TASK DESCRIPTION: For this exercise, write out only the lines of the entries below from the one with "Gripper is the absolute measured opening" up to and including the one with "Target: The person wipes", exactly as they are. Pictures stay out.

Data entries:
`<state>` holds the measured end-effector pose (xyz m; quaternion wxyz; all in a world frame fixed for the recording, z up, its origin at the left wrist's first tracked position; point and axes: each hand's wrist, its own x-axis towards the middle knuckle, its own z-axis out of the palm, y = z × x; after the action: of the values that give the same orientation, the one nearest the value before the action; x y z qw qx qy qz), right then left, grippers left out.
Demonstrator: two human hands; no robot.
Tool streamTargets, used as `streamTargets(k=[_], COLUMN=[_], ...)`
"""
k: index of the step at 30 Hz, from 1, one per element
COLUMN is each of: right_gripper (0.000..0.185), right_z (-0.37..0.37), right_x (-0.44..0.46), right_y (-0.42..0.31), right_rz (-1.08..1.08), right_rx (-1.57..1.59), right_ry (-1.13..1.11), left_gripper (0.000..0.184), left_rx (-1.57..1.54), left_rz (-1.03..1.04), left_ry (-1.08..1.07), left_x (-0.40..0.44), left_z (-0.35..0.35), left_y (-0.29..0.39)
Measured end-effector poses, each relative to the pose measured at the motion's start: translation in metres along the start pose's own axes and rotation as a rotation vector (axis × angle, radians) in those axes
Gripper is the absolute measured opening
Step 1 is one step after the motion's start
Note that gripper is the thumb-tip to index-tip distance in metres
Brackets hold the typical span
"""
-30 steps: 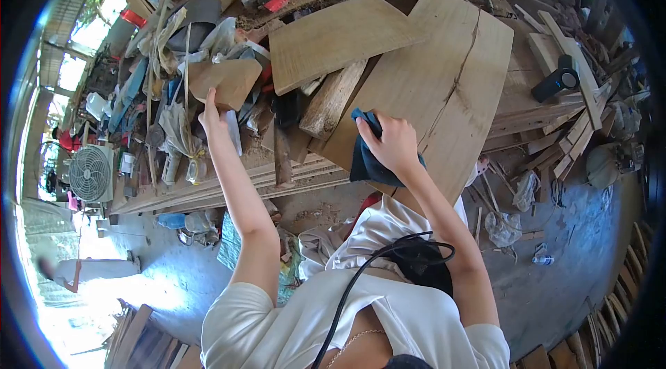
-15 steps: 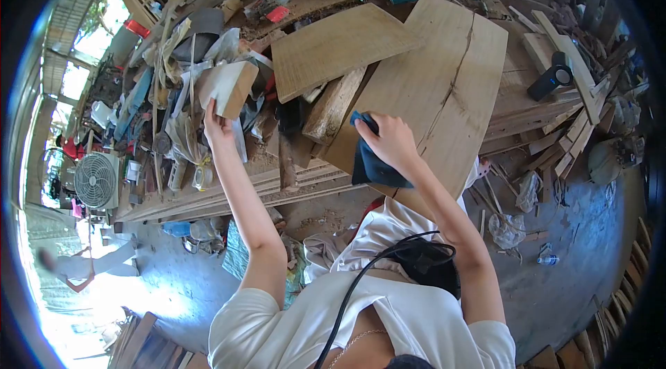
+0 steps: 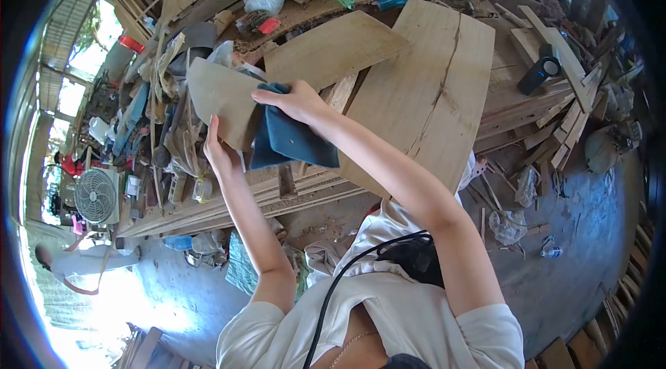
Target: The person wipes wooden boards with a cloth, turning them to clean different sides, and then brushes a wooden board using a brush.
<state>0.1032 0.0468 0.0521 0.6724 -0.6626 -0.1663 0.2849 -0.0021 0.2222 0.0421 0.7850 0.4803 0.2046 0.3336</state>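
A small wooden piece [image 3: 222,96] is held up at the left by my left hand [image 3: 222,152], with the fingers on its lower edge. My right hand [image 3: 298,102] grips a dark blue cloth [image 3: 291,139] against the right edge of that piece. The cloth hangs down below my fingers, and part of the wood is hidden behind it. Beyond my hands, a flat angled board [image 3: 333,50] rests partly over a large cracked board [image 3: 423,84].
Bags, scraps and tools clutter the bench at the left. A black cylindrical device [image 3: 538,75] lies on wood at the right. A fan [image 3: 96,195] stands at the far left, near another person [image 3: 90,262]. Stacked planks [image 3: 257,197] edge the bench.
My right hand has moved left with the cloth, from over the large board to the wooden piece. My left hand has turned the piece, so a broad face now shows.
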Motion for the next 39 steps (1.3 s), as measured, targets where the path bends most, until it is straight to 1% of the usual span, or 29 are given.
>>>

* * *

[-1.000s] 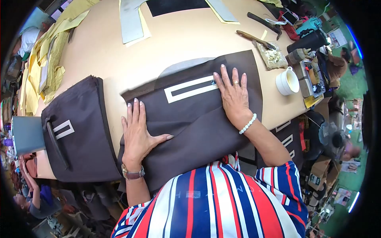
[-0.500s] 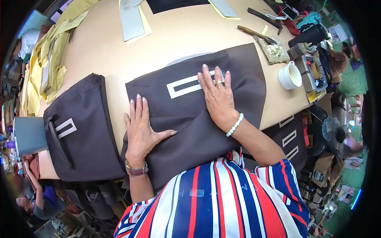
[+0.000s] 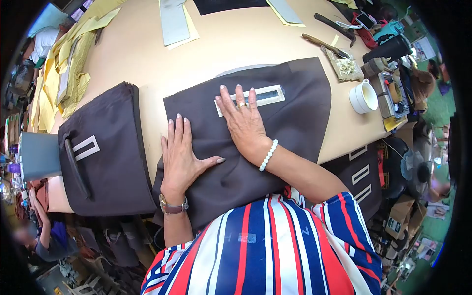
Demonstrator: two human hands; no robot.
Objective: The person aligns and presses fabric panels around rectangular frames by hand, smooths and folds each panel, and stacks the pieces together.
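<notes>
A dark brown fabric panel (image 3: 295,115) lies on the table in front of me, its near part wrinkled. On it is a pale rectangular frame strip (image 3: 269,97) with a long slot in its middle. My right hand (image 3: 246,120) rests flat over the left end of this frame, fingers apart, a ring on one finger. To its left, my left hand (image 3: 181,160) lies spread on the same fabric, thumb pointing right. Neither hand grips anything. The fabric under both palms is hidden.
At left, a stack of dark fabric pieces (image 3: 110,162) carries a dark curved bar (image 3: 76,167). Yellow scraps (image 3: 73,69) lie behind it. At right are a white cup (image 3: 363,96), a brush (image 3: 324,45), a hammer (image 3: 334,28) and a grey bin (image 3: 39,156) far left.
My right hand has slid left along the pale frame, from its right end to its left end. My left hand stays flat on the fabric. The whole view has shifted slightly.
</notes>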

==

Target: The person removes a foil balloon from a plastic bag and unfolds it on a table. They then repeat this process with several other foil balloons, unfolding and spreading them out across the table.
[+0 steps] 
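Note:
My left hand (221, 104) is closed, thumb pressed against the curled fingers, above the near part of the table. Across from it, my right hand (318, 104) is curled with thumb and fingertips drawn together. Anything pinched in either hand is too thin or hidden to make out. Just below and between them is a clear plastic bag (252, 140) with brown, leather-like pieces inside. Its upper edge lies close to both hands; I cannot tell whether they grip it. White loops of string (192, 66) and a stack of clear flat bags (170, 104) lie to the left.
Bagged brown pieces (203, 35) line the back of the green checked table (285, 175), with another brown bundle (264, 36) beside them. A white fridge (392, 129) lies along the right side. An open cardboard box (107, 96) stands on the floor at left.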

YOUR RESPONSE:
Gripper is the absolute measured opening
Step 1 is one step after the motion's start
Note that gripper is the thumb-tip to index-tip distance in metres
Brackets hold the typical span
"""
-30 steps: 
-15 steps: 
+0 steps: 
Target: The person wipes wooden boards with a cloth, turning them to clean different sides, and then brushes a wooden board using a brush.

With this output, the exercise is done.